■ **Exercise instructions**: When you reach the line in the data below that contains "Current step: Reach", please start repeating lines exactly, and stop after the line that contains "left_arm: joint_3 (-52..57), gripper", repeating nothing else.

---------- Raw data

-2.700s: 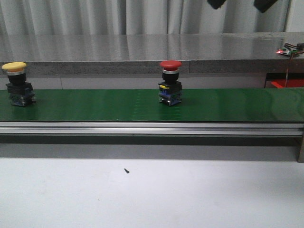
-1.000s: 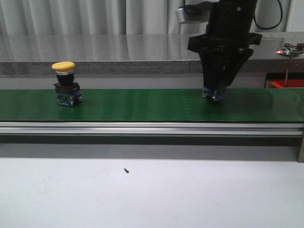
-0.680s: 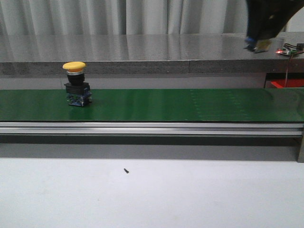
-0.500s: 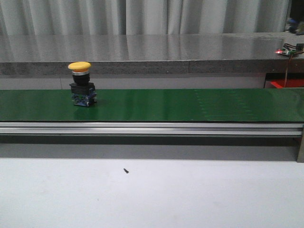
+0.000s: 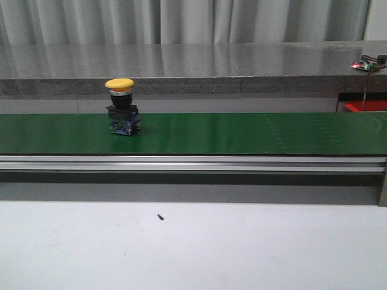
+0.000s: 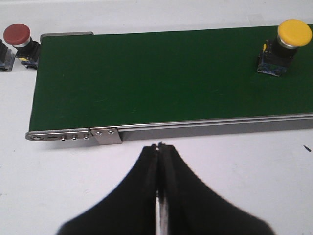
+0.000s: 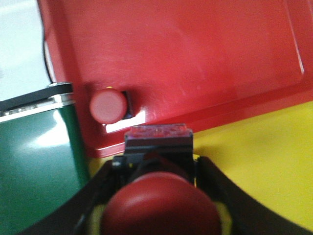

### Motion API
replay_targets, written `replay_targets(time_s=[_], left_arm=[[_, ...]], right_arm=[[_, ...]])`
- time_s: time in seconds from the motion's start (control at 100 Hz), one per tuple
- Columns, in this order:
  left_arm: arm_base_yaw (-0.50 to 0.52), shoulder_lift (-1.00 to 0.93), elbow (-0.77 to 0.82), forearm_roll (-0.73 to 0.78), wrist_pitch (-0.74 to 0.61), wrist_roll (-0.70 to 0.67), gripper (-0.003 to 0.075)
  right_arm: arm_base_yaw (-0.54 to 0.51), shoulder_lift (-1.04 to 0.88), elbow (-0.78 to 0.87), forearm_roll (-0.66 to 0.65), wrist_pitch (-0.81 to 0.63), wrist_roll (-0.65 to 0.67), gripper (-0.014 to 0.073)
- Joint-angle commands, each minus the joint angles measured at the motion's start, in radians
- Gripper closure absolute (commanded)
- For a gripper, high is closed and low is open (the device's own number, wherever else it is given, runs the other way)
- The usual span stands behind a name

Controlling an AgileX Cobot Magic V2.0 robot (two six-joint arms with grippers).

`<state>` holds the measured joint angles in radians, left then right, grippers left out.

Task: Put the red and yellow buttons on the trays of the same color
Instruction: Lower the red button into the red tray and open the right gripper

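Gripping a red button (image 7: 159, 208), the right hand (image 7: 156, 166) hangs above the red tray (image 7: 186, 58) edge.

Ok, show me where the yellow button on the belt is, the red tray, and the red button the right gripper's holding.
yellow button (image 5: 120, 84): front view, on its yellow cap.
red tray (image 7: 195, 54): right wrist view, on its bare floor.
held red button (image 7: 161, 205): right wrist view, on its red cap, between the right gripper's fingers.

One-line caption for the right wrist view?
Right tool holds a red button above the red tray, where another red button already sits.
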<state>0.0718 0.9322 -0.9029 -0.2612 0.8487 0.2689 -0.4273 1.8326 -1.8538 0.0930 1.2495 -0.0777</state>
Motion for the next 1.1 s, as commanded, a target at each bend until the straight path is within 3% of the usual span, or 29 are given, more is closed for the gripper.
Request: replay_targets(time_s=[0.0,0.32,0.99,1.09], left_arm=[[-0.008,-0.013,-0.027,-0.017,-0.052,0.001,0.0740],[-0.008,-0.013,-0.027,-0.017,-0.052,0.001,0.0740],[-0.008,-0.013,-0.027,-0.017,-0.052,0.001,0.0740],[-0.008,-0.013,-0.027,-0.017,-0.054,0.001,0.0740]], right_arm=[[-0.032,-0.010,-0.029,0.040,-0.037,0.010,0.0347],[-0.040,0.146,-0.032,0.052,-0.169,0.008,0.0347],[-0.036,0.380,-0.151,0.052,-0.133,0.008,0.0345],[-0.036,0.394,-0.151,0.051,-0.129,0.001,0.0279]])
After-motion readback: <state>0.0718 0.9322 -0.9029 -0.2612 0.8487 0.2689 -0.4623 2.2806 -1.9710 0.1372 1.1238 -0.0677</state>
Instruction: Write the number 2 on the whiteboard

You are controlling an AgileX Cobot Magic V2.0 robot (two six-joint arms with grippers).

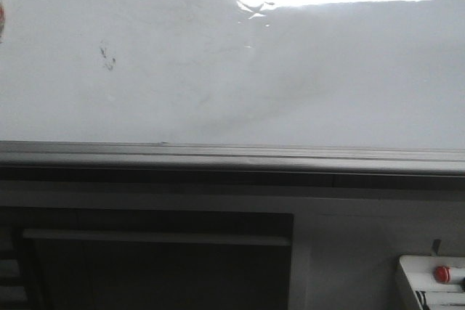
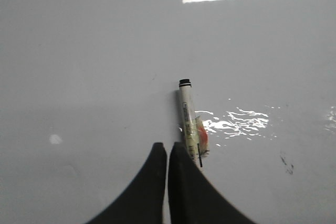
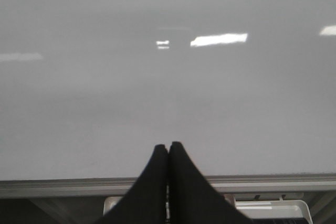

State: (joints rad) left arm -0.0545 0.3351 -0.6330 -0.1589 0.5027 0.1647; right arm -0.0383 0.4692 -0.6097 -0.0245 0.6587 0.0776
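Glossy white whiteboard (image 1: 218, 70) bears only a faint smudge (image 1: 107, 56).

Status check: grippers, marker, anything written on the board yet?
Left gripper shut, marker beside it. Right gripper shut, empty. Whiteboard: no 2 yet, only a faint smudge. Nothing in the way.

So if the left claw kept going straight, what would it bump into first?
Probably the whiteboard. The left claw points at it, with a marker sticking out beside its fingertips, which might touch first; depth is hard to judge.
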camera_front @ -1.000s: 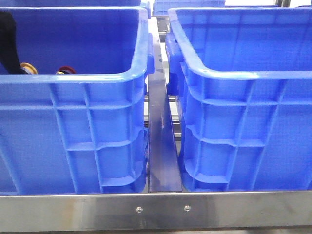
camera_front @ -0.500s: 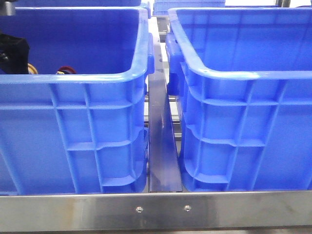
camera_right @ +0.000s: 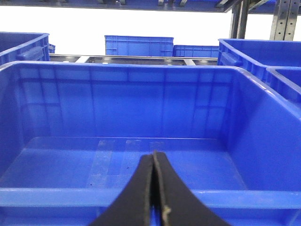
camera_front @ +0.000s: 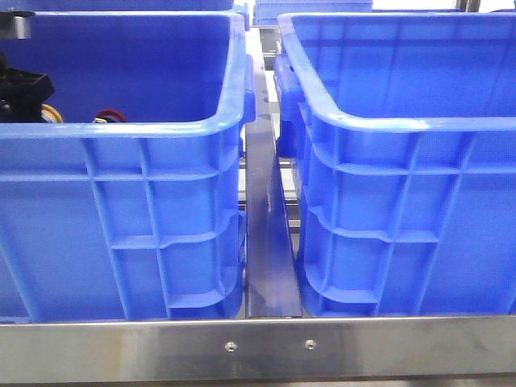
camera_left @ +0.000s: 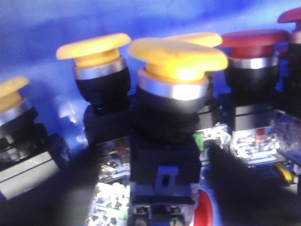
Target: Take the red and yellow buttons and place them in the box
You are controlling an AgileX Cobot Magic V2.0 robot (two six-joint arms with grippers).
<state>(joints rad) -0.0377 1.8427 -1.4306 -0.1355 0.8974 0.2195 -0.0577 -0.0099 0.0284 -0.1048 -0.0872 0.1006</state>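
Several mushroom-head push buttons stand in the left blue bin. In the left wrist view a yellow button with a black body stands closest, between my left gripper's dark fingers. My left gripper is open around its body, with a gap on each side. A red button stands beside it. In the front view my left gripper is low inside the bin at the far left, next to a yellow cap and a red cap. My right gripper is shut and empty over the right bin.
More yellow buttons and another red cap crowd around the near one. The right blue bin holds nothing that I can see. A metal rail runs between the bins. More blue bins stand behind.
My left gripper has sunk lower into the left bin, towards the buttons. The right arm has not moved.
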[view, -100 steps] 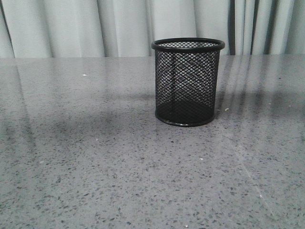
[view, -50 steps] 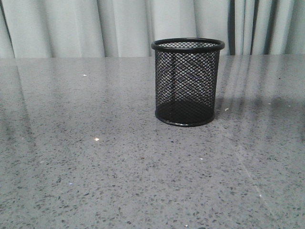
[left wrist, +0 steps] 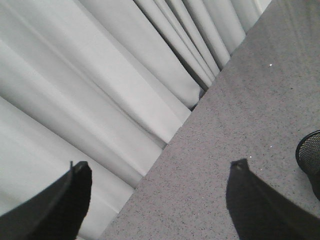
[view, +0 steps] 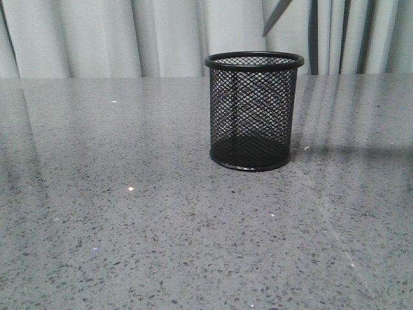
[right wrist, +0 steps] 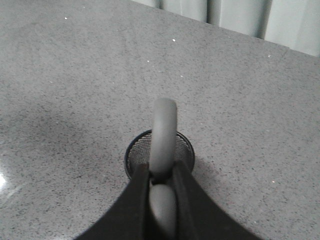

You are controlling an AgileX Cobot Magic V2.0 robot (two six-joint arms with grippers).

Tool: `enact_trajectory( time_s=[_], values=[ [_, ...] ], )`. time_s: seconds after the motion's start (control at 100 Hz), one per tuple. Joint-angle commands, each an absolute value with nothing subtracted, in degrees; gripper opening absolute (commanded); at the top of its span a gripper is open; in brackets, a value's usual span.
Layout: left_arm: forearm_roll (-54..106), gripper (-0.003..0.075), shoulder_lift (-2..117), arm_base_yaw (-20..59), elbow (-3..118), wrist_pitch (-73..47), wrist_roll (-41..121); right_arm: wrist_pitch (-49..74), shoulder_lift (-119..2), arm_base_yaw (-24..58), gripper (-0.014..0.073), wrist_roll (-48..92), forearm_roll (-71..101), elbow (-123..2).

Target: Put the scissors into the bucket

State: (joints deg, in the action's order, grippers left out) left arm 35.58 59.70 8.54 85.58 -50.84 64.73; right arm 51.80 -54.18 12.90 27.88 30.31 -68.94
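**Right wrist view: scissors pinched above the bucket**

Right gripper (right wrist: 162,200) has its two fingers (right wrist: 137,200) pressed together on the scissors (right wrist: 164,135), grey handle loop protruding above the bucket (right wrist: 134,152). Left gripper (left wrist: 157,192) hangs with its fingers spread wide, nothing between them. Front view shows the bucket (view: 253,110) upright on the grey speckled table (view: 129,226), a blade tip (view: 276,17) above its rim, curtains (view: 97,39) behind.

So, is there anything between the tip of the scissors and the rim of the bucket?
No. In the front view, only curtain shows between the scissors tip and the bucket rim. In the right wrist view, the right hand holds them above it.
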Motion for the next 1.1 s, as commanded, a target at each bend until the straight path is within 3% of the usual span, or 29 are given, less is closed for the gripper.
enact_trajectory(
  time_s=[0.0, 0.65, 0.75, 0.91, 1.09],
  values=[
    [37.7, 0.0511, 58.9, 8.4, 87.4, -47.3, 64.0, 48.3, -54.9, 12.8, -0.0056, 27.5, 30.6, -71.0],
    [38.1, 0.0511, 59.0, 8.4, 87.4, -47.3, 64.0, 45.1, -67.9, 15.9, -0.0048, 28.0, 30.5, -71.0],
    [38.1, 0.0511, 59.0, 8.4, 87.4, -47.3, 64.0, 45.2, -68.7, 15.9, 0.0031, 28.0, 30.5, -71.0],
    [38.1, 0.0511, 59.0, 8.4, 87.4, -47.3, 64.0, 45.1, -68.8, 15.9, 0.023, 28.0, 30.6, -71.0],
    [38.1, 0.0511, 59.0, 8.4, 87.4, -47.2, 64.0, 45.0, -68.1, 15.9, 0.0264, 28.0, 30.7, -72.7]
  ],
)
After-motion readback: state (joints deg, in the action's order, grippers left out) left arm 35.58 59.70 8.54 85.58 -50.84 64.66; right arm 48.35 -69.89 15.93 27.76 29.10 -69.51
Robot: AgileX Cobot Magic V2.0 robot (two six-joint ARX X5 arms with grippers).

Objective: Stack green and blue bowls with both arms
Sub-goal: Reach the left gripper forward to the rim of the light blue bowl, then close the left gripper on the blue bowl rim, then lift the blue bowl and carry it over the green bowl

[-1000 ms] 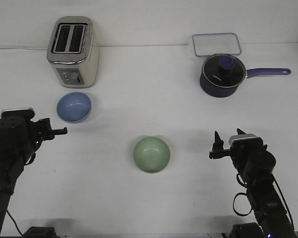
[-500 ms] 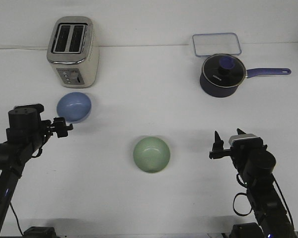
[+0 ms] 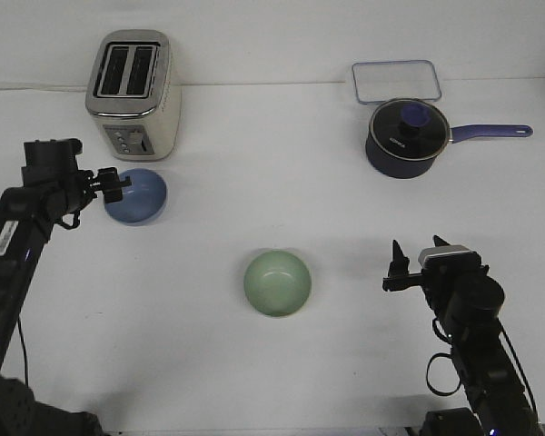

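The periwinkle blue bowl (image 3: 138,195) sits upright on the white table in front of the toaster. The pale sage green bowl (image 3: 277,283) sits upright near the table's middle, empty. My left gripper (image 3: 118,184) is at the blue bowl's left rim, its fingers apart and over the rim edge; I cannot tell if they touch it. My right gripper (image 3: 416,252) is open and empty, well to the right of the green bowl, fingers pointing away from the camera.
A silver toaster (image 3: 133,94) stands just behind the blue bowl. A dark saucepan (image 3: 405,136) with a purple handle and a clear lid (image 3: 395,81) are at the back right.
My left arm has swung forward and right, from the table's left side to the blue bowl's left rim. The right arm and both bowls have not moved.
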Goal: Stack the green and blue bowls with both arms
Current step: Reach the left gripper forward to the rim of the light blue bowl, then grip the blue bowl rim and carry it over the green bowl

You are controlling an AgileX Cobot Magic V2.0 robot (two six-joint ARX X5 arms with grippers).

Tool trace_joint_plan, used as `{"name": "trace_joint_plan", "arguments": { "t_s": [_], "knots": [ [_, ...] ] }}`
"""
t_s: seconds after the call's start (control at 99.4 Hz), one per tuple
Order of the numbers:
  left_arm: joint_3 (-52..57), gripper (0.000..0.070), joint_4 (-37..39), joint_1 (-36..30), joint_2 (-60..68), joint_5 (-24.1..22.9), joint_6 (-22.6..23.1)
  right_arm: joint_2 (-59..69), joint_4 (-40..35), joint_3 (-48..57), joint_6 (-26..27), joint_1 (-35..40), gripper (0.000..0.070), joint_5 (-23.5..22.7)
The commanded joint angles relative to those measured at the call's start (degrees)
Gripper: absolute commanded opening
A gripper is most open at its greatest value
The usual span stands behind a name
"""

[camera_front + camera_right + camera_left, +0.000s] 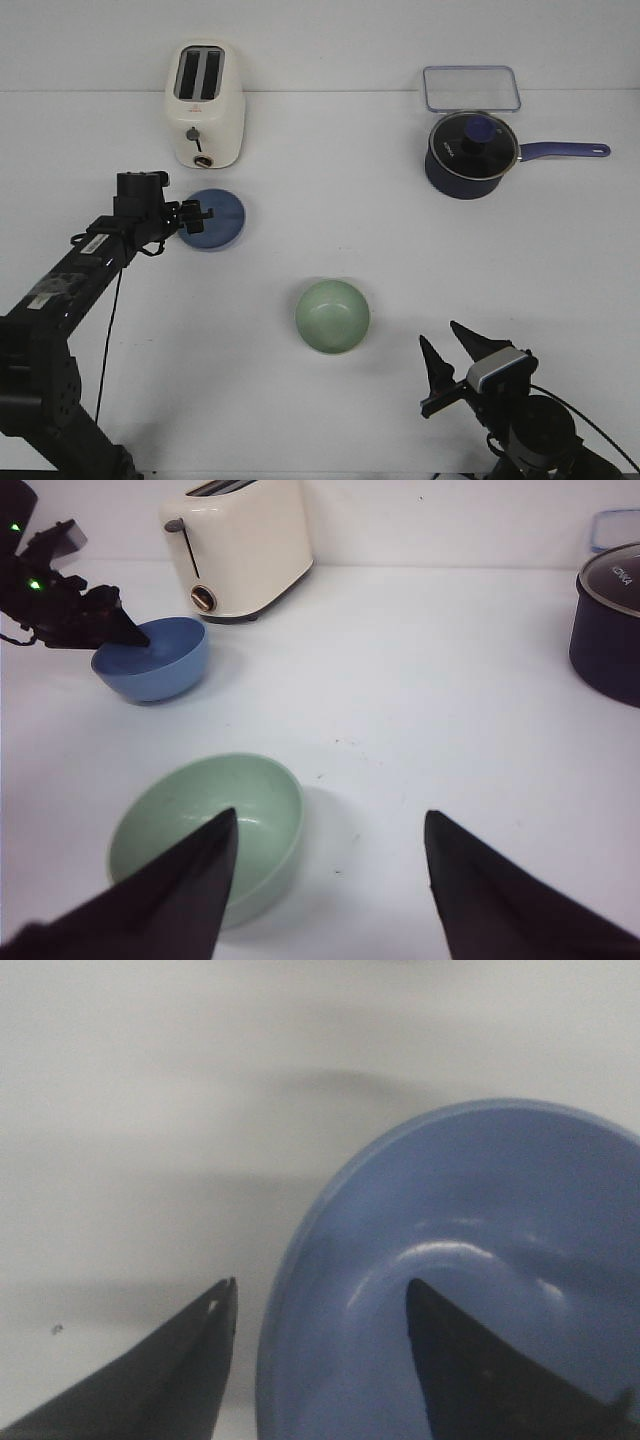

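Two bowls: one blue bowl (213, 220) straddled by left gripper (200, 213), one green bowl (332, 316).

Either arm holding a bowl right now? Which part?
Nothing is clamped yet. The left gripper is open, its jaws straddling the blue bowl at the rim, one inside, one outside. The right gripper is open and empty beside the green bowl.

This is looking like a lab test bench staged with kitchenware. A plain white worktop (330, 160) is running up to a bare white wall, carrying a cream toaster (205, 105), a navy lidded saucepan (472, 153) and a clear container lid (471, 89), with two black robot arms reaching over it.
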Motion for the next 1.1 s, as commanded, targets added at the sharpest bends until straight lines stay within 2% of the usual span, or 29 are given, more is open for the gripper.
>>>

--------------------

■ **Result below**:
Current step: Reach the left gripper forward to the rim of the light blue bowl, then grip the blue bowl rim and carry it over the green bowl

You are controlling an AgileX Cobot Magic V2.0 robot (two six-joint ARX X5 arms with grippers).

Tool trace_joint_plan, used as `{"name": "trace_joint_plan", "arguments": { "t_s": [_], "knots": [ [_, ...] ] }}`
"""
t_s: seconds after the call's start (control at 99.4 Hz), one per tuple
Order of the numbers:
  left_arm: joint_3 (-52..57), gripper (0.000..0.070), joint_4 (-37..39), joint_1 (-36..30), joint_2 (-60..68), joint_5 (-24.1..22.9), joint_6 (-22.6..23.1)

No further output is required for this exercise.